The story of building Macaw UI
We now have our own component library - Macaw UI, which is how we’ll be keeping our design and brand consistent throughout our product. You can see our library published here and this is the story of how we got to this point.
How we started out
At the beginning, it was important to get the product built fast and iterate on features as quickly as possible. At the same time we wanted the product to look great and feel intuitive to use. With that in mind, it made the most sense to use an open source component library as it meant that we didn’t have to spend time writing our own components and styles. We chose Semantic UI React and it worked nicely for what we needed at that time. However as the product grew, we found ourselves adding styles to override the Semantic UI styles and it was all starting to get a bit messy. We wanted to start to create our own style which meant needing more control over how the components in our app looked. So we started to think about a new solution.
What happened next
We decided pretty quickly that we wanted to take the CSS-in-JS approach over implementing Sass as that required extra build steps that you can read about here. We chose to use styled-components because it has a large community behind it and the template literal syntax and Sass support was ideal. We then started to build our own components such as buttons and form fields using styled-components, all of which were reusable and we had complete control over their functionality and styles. Anything new we built in the app used our styled-components and slowly we started to replace existing Semantic UI React components that we had in the app with our new styled-components. Around 75% of our app now uses our own styled-components and in the near future it’ll be 100% 🎉
Introducing Macaw UI
Our styled-components were working really well in our main app but we very recently redesigned our marketing site and we wanted to use the same styled-components when we started building it. This was when we decided to build Macaw UI. It was the right time to build a component library as we wanted to share components between two different projects (and any future projects) so we could keep our design brand consistent throughout all our products. Luckily there are lots of useful tools out there that make creating a component library easy. The tools we used to build Macaw UI are:
- GitHub - where we keep all the code and documentation
- npm - where we publish our private package that can be installed across multiple projects
- Storybook - what we use for developing our components and to display proptypes and example usage.

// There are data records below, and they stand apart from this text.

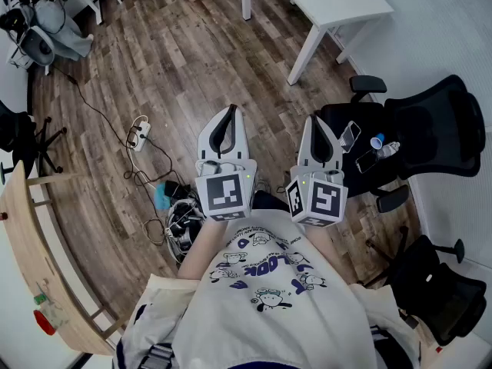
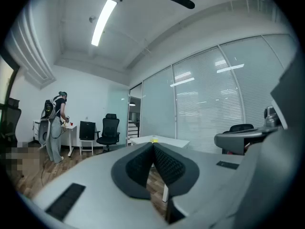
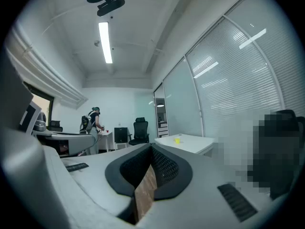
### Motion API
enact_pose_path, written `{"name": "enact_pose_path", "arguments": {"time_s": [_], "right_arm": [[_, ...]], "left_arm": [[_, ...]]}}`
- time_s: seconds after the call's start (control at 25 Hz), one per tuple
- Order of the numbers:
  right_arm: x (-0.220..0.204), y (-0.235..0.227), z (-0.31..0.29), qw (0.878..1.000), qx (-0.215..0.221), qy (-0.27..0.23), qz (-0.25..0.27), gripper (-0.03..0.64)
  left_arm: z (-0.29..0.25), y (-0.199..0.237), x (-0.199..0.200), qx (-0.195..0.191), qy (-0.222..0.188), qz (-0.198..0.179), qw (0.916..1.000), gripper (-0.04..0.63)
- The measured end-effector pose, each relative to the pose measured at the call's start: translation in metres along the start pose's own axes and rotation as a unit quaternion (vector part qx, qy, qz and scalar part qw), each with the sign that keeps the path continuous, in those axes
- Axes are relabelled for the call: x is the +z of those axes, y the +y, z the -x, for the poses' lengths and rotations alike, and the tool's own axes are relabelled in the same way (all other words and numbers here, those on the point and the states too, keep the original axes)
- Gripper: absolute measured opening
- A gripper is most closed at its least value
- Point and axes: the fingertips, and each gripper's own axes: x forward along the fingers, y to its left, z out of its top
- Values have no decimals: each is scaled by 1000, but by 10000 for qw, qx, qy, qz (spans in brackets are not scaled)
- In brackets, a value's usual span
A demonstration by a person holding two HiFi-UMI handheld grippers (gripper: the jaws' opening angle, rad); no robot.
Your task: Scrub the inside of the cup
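I cannot tell for certain which thing here is the cup: the likeliest is a small yellow object (image 2: 153, 139) (image 3: 177, 140) standing on a white rectangular counter (image 2: 169, 142) (image 3: 193, 144) straight ahead of both my grippers and well apart from them, too small to show its shape or its inside. My left gripper (image 1: 230, 111) (image 2: 153, 145) and my right gripper (image 1: 318, 120) (image 3: 152, 147) are held out level in front of my chest, side by side and close to each other, both pointing away from me over the brown wood-plank floor (image 1: 154, 60). In each gripper view the black ribbed pads meet at the tips, so both grippers are closed with nothing held between them. My white T-shirt with a cartoon print (image 1: 265, 283) fills the bottom of the head view, right behind the two marker cubes. To my right stands a black office chair (image 1: 430, 125) with phones and a small blue-topped bottle (image 1: 380, 144) lying on its seat. To my left a white power strip (image 1: 140, 133) lies on the floor among black cables, and a person with a backpack (image 2: 56, 123) (image 3: 93, 124) stands at the far end of the room
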Motion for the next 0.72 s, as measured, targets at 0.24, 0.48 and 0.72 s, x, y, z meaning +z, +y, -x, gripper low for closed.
{"name": "enact_pose_path", "arguments": {"time_s": [0.24,0.48,0.72], "right_arm": [[-1,5,0,10000,41,14,14,-3],[-3,-3,-2,9999,-132,-11,-21,-3],[-11,-19,-7,9996,-247,102,-116,-3]], "left_arm": [[1,4,2,12,-32,-20,10000,21],[-3,2,-1,-9,13,-29,10000,21],[-12,3,-15,140,162,164,9996,21]]}}
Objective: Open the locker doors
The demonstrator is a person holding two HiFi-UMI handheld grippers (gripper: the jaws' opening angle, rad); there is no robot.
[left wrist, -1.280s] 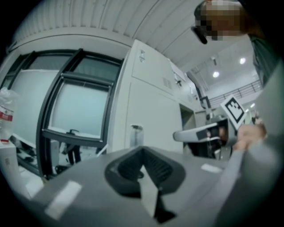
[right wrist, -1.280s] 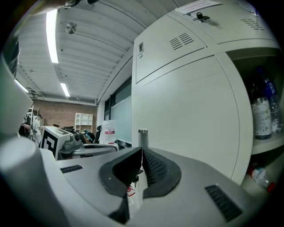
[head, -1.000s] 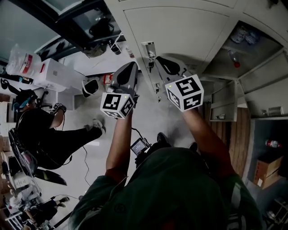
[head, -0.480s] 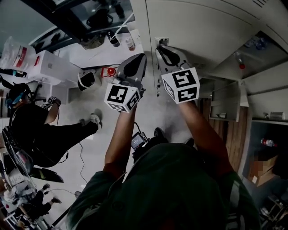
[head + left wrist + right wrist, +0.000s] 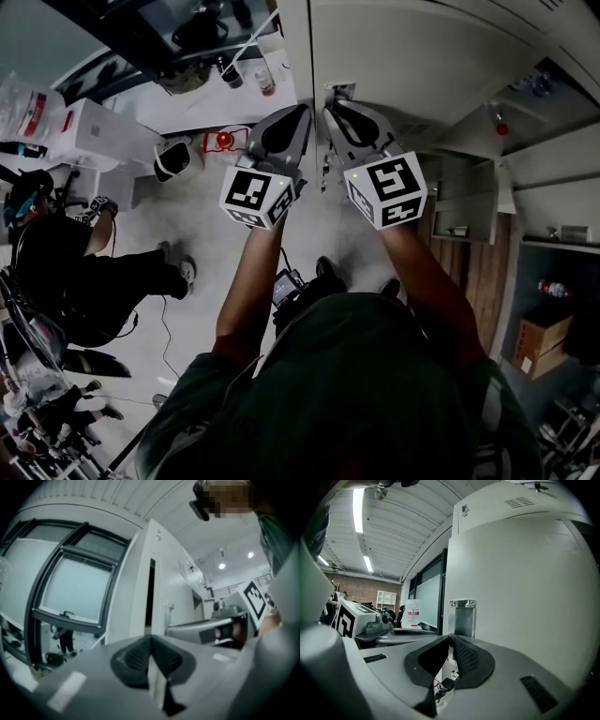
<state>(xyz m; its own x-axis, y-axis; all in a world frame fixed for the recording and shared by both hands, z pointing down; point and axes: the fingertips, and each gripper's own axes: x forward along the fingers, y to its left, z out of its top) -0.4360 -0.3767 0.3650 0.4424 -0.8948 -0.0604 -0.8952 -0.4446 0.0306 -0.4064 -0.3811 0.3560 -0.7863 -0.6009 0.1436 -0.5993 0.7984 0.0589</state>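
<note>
Two clenched, empty tools: your left hand-held gripper [image 5: 150, 638] and right hand-held gripper [image 5: 450, 638] sit just short of the handle [image 5: 462, 617] on the closed locker door [image 5: 525, 597]. The step looks like the approach; next, part the right jaws around that handle.

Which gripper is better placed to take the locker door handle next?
Right. The right gripper points straight at the handle and is close in front of it. The left gripper aims left of the handle. The right gripper's jaws are together, so they must probably open first.
</note>
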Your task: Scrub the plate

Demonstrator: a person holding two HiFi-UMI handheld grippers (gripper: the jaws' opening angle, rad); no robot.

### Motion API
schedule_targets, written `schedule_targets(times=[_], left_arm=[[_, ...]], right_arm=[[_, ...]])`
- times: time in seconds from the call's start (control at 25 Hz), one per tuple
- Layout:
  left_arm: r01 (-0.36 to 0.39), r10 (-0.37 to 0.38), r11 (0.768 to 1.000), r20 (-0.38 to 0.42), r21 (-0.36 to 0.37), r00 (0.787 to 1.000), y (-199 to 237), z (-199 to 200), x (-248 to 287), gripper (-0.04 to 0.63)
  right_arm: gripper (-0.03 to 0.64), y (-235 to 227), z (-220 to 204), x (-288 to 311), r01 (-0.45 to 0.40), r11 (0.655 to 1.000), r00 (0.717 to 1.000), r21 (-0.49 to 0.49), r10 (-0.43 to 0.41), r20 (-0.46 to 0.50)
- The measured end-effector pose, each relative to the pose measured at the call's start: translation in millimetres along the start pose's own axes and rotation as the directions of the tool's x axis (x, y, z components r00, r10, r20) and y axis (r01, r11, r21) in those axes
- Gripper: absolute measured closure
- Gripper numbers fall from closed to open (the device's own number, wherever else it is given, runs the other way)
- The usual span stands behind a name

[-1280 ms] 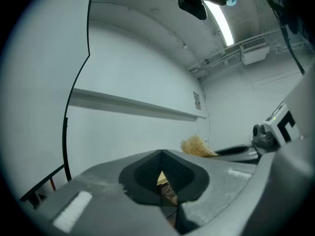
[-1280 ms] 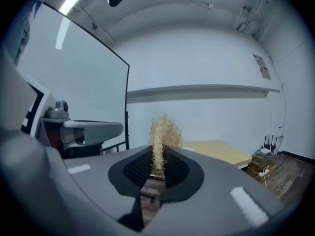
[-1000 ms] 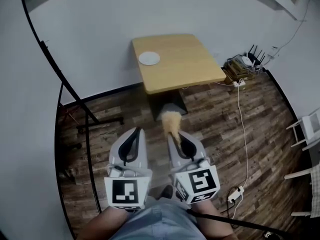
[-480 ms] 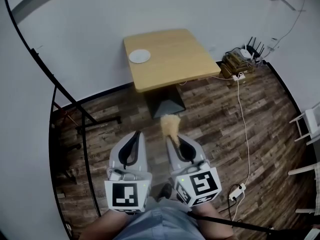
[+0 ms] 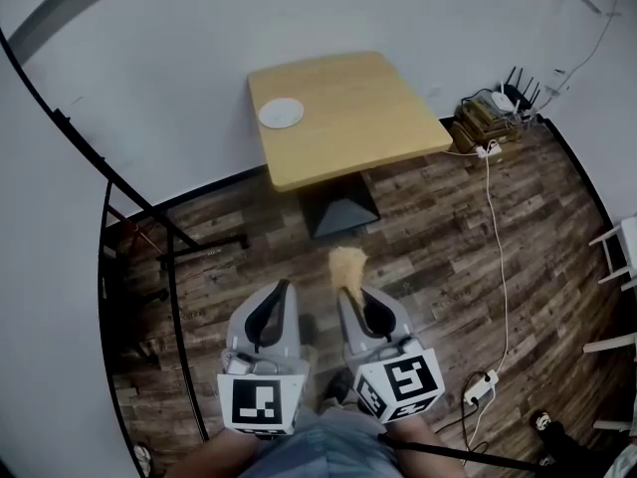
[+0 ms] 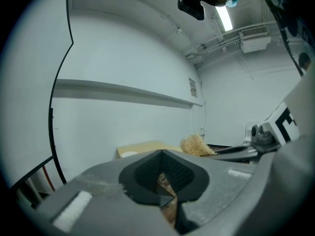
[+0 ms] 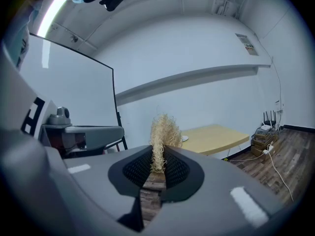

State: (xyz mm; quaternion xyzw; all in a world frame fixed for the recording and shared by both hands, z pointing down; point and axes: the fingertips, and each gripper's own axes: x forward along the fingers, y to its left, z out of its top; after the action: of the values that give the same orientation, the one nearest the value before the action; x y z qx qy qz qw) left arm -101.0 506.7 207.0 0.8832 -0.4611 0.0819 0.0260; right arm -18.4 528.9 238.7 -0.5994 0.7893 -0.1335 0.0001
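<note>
A small white plate lies near the far left corner of a light wooden table, well ahead of both grippers. My right gripper is shut on a straw-coloured scrubber, whose bushy end sticks out past the jaws. In the right gripper view the scrubber rises between the jaws, with the table behind it. My left gripper is shut and holds nothing. In the left gripper view the plate and the scrubber show beyond the closed jaws.
The table stands on a dark pedestal base over a wood-plank floor. A black tubular stand is on the left. A router and boxes sit at the right wall, with a white cable trailing to a power strip. White chairs are at far right.
Both grippers sit a little lower in the head view, and the table has shifted slightly left and up. The right gripper still holds the scrubber; the left stays shut.
</note>
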Motion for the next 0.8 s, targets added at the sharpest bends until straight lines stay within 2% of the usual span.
schedule_targets(times=[0.16, 0.44, 0.8], left_arm=[[0.007, -0.007, 1.0, -0.001, -0.021, 1.0, 20.6, 5.1, 42.1, 0.574], [-0.002, 0.004, 0.999, 0.05, -0.034, 0.999, 84.0, 34.3, 117.7, 0.574], [0.008, -0.003, 0.999, 0.104, -0.048, 0.995, 141.6, 63.8, 181.6, 0.574]], right_arm=[[0.569, -14.3, 10.1, 39.3, -0.003, 1.0, 1.0, -0.008, 0.003, -0.013], [0.569, -28.7, 45.1, 133.1, -0.024, 0.999, 1.0, -0.023, 0.024, 0.005], [0.569, -37.5, 85.7, 216.5, -0.025, 0.998, 0.999, -0.062, 0.027, 0.033]])
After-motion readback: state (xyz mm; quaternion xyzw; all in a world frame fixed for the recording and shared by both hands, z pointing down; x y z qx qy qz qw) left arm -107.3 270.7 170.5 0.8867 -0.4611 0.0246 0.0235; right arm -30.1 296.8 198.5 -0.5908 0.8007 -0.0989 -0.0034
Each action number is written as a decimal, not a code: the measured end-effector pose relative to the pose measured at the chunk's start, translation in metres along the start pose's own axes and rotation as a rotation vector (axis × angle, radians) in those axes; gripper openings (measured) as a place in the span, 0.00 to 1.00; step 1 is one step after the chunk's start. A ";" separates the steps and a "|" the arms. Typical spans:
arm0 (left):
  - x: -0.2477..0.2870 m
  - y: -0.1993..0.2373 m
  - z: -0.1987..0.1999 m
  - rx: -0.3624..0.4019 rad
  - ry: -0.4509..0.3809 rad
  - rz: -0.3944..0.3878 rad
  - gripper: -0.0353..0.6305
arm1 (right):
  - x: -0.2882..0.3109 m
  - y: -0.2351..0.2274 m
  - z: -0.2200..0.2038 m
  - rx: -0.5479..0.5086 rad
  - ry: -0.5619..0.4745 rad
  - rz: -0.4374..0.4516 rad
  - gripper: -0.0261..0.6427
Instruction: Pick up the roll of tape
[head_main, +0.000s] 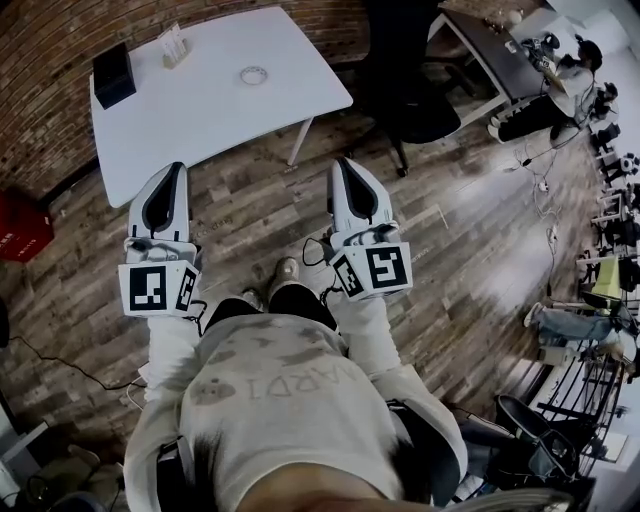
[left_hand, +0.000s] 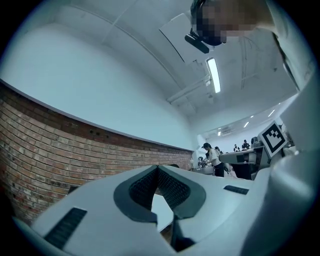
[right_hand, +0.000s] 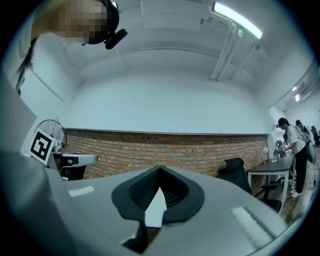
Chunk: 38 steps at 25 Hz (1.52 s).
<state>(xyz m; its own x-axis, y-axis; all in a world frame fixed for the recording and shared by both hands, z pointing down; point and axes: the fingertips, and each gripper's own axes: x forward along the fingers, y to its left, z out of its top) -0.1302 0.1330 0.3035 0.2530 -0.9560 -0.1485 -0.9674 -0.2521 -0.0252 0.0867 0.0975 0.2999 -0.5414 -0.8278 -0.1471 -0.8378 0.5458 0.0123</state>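
The roll of tape is a small pale ring lying flat on the white table, towards its right side. Both grippers are held over the wooden floor, short of the table's near edge and pointing at it. My left gripper has its tips at the table's front edge, left of the tape, and is shut on nothing. Off to the right, my right gripper is also shut and empty. Seen from the left gripper and the right gripper, the black pads meet at the tips. Neither gripper view shows the tape.
A black box and a small clear holder stand at the table's far left. A black office chair is right of the table, with a dark desk and a seated person beyond. A red box sits by the brick wall.
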 end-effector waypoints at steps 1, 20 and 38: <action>0.003 0.002 -0.002 -0.004 0.001 0.001 0.06 | 0.004 -0.001 -0.001 -0.001 0.003 0.001 0.05; 0.124 0.051 -0.024 0.005 0.011 0.069 0.06 | 0.136 -0.064 -0.025 0.006 0.011 0.074 0.06; 0.241 0.053 -0.028 0.039 0.006 0.142 0.06 | 0.234 -0.150 -0.031 0.025 -0.009 0.161 0.06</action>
<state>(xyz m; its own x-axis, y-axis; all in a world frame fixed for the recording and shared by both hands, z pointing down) -0.1197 -0.1149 0.2945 0.1133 -0.9825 -0.1477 -0.9932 -0.1080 -0.0432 0.0841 -0.1820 0.2948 -0.6677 -0.7284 -0.1536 -0.7384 0.6742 0.0122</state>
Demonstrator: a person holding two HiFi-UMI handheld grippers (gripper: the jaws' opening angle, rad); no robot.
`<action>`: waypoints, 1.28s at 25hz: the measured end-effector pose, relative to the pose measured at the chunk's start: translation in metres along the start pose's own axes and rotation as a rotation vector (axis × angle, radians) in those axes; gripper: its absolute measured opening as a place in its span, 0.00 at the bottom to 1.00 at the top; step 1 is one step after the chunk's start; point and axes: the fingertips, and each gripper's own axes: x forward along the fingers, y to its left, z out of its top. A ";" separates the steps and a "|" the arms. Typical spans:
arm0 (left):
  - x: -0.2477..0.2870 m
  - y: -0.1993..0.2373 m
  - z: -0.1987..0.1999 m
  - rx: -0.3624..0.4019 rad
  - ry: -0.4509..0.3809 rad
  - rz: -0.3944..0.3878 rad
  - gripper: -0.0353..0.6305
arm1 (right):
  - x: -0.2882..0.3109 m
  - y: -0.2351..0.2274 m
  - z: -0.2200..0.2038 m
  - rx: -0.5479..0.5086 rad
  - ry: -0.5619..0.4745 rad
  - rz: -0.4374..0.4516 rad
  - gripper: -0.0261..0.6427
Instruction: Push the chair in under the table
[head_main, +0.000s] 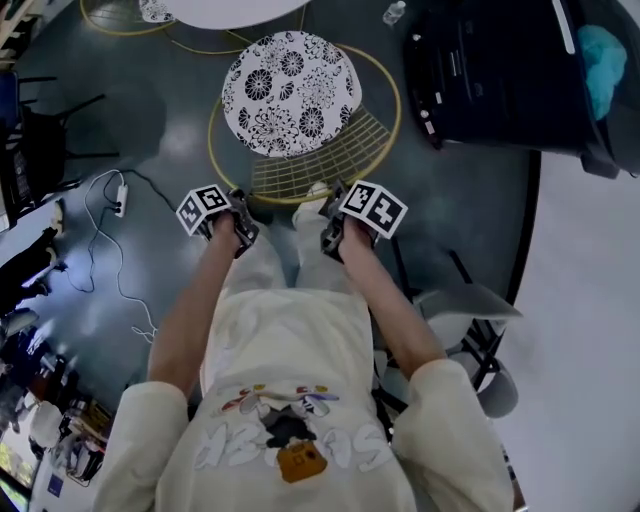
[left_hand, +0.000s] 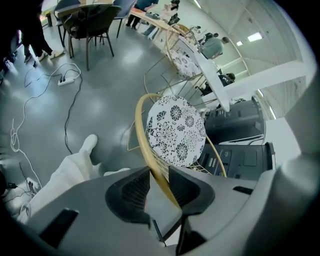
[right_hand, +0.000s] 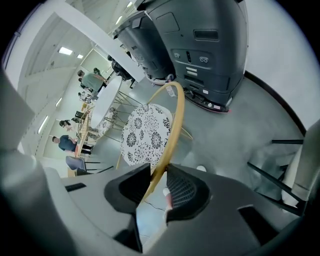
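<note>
Head view: pinching the back rail (head_main: 288, 199) of the chair (head_main: 300, 115) with left gripper (head_main: 243, 232) and right gripper (head_main: 330, 232), one either side of centre. Sits on the grey floor near the white table (head_main: 240, 10) at the top edge, seat just short of that edge, so not yet tucked in by my read. Best to drive both hands evenly and straight at the table, low and level, to avoid tipping or yawing it. Worth minding the dark copier (head_main: 500, 70) to the right and the gold wire hoops (head_main: 110, 28) on the floor by the table. Left gripper view: left gripper (left_hand: 159, 180) closed on the back rail (left_hand: 145, 140), pads on both sides of the gold tube, no slack visible. Hold that clamp, no harder squeeze needed. Right gripper view: same for right gripper (right_hand: 159, 182), gripped on the back rail (right_hand: 175, 125) running up between the pads. Looks: thin gold wire frame, hoop base, fan of wire slats for a back, round seat cushion (head_main: 290, 90) in black-and-white floral print. Probably light, likely to slide easily on the smooth floor, and to twist if shoved from one side only.
</note>
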 end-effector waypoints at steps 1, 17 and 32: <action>0.004 0.002 0.002 0.002 -0.004 -0.002 0.24 | 0.004 -0.001 0.000 0.001 -0.005 0.003 0.19; -0.003 0.007 0.005 0.044 -0.064 -0.034 0.24 | 0.000 -0.004 -0.018 0.030 -0.072 0.056 0.20; 0.003 0.006 0.018 0.062 -0.117 -0.055 0.24 | 0.008 0.000 -0.020 0.004 -0.129 0.116 0.20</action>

- GitHub Pages - where we deploy our storybook to so that everyone can see! Check it out here!
Where we are now and where we want to go
Our component library is published and our new marketing site is built using just components from Macaw UI. Our next steps are to install Macaw UI in our main app and begin to replace all components with components from Macaw UI and slowly as the app grows so will our component library. We also aim to create a seamless workflow between designing and developing components. A design system could help us with this and so far we have begun to look at tools like Brand AI and Framer. Keep a look out for our first design blog post coming soon!
Why Macaw UI?
If you’re wondering why our component library is called Macaw UI, well when we built Personably we stuck with the auto-generated name Heroku gave us for our repo, Parakeet. We decided to keep with the theme and Macaws are the prettiest looking and most colourful parrots!